Description of the task:
Exactly as they stand, copy the lines from the one containing "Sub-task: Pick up" to the final line of the data; leave out the pictures.

Data section:
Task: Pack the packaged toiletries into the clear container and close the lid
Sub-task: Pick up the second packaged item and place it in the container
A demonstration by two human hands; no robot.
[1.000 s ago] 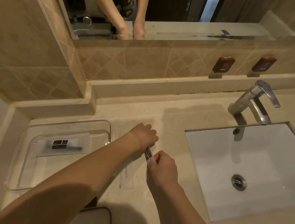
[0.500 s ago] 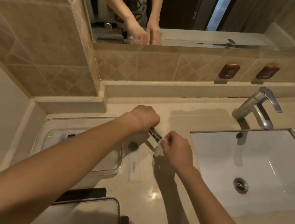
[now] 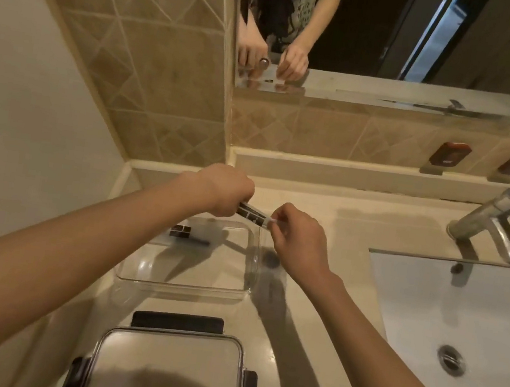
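Head view: left hand (image 3: 226, 189) and right hand (image 3: 298, 235) grip packet (image 3: 252, 214).

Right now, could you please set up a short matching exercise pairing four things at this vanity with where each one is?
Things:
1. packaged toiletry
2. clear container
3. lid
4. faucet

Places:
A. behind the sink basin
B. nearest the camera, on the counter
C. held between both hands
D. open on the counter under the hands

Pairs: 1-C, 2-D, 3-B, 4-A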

Your response:
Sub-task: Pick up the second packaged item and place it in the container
A demonstration by two human hands; no robot.
[1.000 s ago] 
[0.500 s ago] 
[now] 
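Head view: left hand (image 3: 226, 189) and right hand (image 3: 298, 235) grip packet (image 3: 252, 214).

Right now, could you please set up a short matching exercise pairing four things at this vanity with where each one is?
Things:
1. packaged toiletry
2. clear container
3. lid
4. faucet

Places:
A. behind the sink basin
B. nearest the camera, on the counter
C. held between both hands
D. open on the counter under the hands

Pairs: 1-C, 2-D, 3-B, 4-A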

What came before is the finished answer.